Ariel Cohen is a political scientist focusing on political risk, international security and energy policy, and the rule of law. Cohen currently serves as the Director of the Energy, Growth, and Security Program (EGS) at the International Tax and Investment Center (ITIC). The International Tax and Investment Center (ITIC) is an independent, nonprofit research and education organization founded in 1993 to promote tax reform and public-private initiatives to improve the investment climate in transition and developing economies. He is also a nonresident senior fellow at the Atlantic Council within their Eurasia Center.  Until July 2014, Dr. Cohen was a senior research fellow at the Heritage Foundation in Washington, D.C.  He specializes in Russia/Eurasia, Eastern Europe, and the Middle East.

Early life and education
Cohen graduated Bar-Ilan University Law School in Israel in 1986 with L.L.B. In 1989 he received an M.A. in Law and Diplomacy and in 1993 a PhD. from The Fletcher School of Law and Diplomacy.

Political and media work
Cohen has testified before committees of the U.S. Congress, including the Senate and House Foreign Relations Committees, the House Armed Services Committee, the House Judiciary Committee and the Helsinki Commission. He also served as a Policy Adviser with the National Institute for Public Policy’s Center for Deterrence Analysis. In addition, Cohen has consulted for USAID, the World Bank and the Pentagon.

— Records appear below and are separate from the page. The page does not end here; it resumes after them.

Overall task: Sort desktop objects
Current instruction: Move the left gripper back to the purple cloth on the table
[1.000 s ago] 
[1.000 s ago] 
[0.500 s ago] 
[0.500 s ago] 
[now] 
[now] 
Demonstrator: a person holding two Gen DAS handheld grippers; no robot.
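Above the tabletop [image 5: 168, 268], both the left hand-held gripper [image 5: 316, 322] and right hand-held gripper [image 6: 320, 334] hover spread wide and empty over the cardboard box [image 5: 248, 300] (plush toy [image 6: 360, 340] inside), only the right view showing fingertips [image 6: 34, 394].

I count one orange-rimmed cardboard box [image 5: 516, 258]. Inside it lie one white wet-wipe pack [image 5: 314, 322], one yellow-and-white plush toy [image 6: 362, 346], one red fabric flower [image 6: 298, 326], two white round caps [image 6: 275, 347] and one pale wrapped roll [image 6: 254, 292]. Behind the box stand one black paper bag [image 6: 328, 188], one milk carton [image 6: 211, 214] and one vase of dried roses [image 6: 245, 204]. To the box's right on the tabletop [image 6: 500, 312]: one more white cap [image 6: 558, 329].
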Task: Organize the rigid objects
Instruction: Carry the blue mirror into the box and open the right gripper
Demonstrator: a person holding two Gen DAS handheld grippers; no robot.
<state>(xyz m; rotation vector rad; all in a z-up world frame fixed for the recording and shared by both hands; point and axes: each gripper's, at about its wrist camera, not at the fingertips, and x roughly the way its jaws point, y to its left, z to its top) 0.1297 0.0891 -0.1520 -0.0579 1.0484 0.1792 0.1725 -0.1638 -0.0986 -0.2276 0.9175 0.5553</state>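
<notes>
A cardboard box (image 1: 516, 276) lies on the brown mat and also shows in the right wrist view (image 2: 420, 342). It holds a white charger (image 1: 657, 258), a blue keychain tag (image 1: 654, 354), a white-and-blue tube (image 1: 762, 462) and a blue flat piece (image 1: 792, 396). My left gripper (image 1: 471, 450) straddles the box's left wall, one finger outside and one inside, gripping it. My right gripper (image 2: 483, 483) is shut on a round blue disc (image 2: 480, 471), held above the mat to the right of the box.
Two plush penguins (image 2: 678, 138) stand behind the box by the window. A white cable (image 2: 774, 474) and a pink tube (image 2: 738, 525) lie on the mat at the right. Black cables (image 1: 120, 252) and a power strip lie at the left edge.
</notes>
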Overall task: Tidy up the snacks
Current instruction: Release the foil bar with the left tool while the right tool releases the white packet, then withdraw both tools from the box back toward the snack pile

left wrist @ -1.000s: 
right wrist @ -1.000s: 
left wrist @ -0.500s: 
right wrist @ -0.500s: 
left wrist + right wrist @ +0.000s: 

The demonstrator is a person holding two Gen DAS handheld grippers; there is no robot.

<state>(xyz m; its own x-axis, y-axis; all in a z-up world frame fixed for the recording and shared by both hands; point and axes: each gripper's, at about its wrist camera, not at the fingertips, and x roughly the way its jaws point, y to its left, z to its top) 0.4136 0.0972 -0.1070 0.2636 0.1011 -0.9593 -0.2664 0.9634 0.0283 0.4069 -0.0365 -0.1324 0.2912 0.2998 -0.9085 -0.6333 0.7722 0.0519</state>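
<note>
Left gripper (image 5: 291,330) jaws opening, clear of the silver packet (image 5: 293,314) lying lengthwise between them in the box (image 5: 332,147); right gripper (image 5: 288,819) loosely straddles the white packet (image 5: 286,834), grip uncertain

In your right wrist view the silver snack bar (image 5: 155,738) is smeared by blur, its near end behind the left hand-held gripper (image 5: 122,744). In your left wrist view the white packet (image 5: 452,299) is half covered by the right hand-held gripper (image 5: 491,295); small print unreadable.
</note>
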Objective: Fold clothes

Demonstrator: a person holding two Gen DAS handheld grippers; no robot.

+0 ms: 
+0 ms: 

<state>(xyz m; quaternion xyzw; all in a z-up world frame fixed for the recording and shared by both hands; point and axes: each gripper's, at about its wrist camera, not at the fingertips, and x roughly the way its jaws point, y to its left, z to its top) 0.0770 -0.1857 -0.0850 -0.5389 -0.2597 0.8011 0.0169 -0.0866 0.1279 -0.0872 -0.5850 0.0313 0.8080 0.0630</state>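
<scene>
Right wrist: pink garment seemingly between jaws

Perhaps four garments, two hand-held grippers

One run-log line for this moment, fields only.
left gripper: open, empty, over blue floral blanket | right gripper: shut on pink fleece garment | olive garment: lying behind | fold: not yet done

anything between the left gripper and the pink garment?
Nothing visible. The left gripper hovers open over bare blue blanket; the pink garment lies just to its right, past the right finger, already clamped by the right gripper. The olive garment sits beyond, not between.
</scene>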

Cohen is a frequent writer and commentator in the American and international media. He has appeared on CNN, NBC, CBS, FOX, C-SPAN, BBC-TV and Al Jazeera English, as well as Russian and Ukrainian national TV networks. He was a commentator on a Voice of America weekly radio and TV show for eight years. Currently, he is a Contributing Editor to the National Interest and a blogger for Voice of America. He has written guest columns for The New York Times, International Herald Tribune, The Christian Science Monitor, The Washington Post, The Wall Street Journal, The Washington Times, EurasiaNet, Valdai Discussion Club, and National Review Online. In Europe, Cohen’s analyses have appeared in Kommersant, Izvestiya, Hurriyet, the popular Russian website Ezhenedelny Zhurnal, and many others.
 
Cohen has written on financial corruption and foreign policy in Russia, and on US security issues.

Select Bibliography

Books
The Russian Military and the Georgia War: Lessons and Implications 
(with Robert E. Hamilton and Strategic Studies Institute), (Military Bookshop, 2011) 

Kazakhstan: The Road to Independence 
(Central Asia Caucasus Institute, 2008, paperback) 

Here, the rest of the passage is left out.